== INPUT RECORDS ==

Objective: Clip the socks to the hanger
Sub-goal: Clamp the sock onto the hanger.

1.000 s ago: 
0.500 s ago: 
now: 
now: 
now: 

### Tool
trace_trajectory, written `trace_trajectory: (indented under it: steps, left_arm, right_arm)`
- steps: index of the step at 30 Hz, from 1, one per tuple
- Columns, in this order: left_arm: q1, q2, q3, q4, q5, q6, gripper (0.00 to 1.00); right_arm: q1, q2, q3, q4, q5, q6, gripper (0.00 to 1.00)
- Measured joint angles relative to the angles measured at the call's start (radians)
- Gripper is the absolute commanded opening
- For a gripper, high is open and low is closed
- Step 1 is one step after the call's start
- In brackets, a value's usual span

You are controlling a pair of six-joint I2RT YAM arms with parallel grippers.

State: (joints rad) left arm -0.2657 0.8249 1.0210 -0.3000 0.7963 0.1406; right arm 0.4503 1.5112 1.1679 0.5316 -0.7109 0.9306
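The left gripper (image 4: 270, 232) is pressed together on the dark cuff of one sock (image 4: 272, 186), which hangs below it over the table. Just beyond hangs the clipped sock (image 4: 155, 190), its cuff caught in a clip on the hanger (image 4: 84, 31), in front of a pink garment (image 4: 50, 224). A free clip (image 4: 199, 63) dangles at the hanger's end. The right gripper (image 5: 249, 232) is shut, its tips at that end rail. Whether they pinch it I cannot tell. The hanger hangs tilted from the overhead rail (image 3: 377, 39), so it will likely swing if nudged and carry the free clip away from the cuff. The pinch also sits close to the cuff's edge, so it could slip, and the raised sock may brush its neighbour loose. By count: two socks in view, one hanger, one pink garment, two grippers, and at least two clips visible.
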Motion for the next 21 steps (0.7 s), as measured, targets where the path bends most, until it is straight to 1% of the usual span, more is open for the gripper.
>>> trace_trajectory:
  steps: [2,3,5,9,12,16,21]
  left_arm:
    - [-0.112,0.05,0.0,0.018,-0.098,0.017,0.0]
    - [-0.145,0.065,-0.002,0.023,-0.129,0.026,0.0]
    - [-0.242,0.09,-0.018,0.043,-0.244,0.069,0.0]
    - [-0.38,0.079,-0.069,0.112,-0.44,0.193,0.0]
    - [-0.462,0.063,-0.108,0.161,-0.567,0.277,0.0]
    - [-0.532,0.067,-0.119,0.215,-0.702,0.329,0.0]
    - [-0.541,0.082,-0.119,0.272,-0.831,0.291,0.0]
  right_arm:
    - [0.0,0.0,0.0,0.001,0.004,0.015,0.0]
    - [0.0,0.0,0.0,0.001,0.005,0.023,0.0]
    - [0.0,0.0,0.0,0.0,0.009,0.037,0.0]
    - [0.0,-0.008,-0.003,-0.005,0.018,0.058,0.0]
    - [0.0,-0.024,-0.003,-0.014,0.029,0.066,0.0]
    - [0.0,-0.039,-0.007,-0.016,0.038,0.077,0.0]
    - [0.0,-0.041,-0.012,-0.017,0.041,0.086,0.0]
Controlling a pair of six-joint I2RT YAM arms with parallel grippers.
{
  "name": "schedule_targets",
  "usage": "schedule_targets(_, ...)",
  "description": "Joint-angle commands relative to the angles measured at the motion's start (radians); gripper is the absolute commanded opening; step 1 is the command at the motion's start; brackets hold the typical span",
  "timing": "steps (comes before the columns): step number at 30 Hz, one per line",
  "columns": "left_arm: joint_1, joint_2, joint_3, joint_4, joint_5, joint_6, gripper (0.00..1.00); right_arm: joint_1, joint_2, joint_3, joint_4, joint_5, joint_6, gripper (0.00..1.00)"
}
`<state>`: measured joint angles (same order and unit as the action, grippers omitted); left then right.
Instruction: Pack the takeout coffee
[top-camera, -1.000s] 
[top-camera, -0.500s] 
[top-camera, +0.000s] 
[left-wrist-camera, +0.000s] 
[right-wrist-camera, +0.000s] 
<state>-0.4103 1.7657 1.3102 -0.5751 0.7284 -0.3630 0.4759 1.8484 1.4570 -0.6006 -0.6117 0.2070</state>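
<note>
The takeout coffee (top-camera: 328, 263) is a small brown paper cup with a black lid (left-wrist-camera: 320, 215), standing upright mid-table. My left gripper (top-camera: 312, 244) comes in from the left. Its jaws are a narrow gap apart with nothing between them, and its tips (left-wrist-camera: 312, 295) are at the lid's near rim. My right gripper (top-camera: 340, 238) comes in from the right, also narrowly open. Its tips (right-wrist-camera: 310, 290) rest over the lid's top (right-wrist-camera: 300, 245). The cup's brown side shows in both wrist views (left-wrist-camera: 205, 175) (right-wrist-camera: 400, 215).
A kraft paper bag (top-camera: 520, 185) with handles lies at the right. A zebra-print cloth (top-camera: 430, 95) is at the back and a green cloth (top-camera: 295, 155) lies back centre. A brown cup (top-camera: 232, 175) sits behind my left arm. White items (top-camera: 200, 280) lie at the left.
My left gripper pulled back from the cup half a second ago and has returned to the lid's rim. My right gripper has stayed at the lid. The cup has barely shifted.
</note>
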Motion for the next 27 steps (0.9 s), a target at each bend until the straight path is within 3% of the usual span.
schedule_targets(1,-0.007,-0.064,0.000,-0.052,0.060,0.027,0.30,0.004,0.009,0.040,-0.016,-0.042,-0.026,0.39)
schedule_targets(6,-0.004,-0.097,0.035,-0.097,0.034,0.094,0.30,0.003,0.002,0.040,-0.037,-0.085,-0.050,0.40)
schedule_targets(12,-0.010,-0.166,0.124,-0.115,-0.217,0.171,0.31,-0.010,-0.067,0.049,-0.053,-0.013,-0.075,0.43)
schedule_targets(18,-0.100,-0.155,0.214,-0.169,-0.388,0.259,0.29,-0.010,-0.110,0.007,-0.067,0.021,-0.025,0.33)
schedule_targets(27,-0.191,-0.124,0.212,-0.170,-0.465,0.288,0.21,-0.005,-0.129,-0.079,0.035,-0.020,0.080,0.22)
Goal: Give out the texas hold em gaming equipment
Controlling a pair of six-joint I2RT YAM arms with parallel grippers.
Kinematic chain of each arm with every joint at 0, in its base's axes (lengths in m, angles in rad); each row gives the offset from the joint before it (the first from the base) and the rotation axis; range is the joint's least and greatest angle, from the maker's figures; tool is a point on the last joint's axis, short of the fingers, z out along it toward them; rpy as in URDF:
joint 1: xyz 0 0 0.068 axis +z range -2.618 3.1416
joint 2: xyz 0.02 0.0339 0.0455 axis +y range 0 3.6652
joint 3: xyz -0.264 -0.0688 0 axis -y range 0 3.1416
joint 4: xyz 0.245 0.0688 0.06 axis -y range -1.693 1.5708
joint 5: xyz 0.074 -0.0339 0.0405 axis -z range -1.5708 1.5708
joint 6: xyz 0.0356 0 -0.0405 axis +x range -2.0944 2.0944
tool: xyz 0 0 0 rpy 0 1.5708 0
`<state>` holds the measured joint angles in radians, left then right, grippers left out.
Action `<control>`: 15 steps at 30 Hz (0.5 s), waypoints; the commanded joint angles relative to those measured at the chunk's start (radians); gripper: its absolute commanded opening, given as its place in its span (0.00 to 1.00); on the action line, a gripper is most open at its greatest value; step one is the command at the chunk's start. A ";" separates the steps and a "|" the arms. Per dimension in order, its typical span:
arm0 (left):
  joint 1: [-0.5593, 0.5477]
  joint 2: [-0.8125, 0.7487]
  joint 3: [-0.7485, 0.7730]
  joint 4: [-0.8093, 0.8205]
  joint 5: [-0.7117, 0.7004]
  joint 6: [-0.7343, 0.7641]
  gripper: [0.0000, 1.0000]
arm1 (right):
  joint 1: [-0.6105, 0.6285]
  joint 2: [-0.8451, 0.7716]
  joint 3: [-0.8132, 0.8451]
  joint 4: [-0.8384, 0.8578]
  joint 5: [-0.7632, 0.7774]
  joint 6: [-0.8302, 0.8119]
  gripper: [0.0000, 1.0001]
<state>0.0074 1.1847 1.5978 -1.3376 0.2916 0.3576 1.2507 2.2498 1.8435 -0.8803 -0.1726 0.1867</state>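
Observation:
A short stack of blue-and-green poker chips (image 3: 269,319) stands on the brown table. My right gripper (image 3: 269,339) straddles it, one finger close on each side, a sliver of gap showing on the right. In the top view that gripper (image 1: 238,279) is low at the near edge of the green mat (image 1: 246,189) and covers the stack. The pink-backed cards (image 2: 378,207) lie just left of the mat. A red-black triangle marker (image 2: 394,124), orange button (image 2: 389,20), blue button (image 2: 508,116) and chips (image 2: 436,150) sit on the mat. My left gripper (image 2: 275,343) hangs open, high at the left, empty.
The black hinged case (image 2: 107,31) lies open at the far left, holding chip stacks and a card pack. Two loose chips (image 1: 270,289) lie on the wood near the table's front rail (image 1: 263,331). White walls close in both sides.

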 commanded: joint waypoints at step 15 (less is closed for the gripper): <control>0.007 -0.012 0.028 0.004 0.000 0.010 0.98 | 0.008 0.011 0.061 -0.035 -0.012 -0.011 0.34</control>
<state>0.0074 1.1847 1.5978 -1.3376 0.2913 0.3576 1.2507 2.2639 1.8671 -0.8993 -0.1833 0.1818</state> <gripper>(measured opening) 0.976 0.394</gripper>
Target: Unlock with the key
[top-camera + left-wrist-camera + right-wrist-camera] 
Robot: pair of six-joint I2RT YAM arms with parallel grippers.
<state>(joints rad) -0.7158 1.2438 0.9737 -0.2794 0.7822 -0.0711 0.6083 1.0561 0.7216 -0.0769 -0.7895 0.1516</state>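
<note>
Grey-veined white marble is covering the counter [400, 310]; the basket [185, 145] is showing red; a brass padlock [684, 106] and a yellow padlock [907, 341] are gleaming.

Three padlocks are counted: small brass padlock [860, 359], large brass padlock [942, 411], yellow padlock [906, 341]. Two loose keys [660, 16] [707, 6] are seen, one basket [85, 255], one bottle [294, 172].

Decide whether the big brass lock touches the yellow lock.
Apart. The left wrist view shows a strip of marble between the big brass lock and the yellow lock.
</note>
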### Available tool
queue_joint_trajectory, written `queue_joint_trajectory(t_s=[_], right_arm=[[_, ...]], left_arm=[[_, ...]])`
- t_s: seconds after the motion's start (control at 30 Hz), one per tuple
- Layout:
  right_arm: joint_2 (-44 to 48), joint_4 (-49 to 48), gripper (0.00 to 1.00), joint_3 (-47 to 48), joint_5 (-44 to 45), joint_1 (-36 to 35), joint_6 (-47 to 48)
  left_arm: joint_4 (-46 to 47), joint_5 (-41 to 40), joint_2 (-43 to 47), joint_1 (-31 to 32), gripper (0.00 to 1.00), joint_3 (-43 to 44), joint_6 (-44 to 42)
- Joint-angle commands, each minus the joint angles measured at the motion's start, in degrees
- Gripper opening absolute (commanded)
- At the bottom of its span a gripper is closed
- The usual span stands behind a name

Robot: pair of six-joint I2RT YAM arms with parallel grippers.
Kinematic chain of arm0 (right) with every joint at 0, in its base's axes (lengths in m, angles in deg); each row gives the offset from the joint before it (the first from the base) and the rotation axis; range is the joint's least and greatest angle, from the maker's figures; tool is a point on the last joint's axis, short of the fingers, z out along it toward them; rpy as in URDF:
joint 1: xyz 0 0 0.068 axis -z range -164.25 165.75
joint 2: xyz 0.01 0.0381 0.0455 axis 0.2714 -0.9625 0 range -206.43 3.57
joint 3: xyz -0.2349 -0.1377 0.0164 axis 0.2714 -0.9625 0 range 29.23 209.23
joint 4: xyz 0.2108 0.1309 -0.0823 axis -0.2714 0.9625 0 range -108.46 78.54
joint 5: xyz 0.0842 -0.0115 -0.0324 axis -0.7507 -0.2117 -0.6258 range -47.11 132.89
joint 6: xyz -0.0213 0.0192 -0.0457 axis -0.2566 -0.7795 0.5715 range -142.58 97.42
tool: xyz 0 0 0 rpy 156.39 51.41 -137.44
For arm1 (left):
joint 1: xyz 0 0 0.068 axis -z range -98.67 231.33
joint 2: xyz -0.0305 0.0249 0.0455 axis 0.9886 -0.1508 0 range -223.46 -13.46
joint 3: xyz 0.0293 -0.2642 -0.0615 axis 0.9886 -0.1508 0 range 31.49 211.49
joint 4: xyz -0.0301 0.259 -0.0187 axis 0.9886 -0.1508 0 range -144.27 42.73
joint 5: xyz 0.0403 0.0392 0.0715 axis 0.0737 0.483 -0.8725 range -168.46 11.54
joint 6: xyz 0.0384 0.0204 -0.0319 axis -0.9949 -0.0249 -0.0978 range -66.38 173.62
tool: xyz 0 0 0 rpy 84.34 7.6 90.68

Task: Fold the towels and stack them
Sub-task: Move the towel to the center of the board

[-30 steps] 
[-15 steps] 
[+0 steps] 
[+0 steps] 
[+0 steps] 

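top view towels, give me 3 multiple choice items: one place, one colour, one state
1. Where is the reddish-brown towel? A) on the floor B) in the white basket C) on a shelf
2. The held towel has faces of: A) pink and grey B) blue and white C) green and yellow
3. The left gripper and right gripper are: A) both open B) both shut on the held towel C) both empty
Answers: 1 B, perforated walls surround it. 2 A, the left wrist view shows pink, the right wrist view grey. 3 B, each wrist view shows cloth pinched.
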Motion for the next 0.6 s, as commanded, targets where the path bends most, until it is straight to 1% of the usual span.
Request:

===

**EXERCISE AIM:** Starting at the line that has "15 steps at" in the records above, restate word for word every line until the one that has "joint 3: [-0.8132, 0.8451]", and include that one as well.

**WRITTEN ANSWER:**
Action `<control>`: 15 steps at 30 Hz (0.5 s), waypoints; the commanded joint angles relative to those measured at the chunk's start (radians); gripper: its absolute commanded opening, given as its place in its span (0.00 to 1.00); on the action line, a gripper is most open at its greatest value; step one is the command at the chunk's start. A ";" separates the steps and a "|" the arms. Per dimension in order, its typical span:
arm0 (left):
  joint 1: [-0.5593, 0.5477]
  joint 2: [-0.8125, 0.7487]
  joint 3: [-0.7485, 0.7730]
  joint 4: [-0.8093, 0.8205]
  joint 5: [-0.7117, 0.7004]
  joint 6: [-0.7343, 0.7641]
  gripper: [0.0000, 1.0000]
arm1 (right):
  joint 1: [-0.6105, 0.6285]
  joint 2: [-0.8451, 0.7716]
  joint 3: [-0.8132, 0.8451]

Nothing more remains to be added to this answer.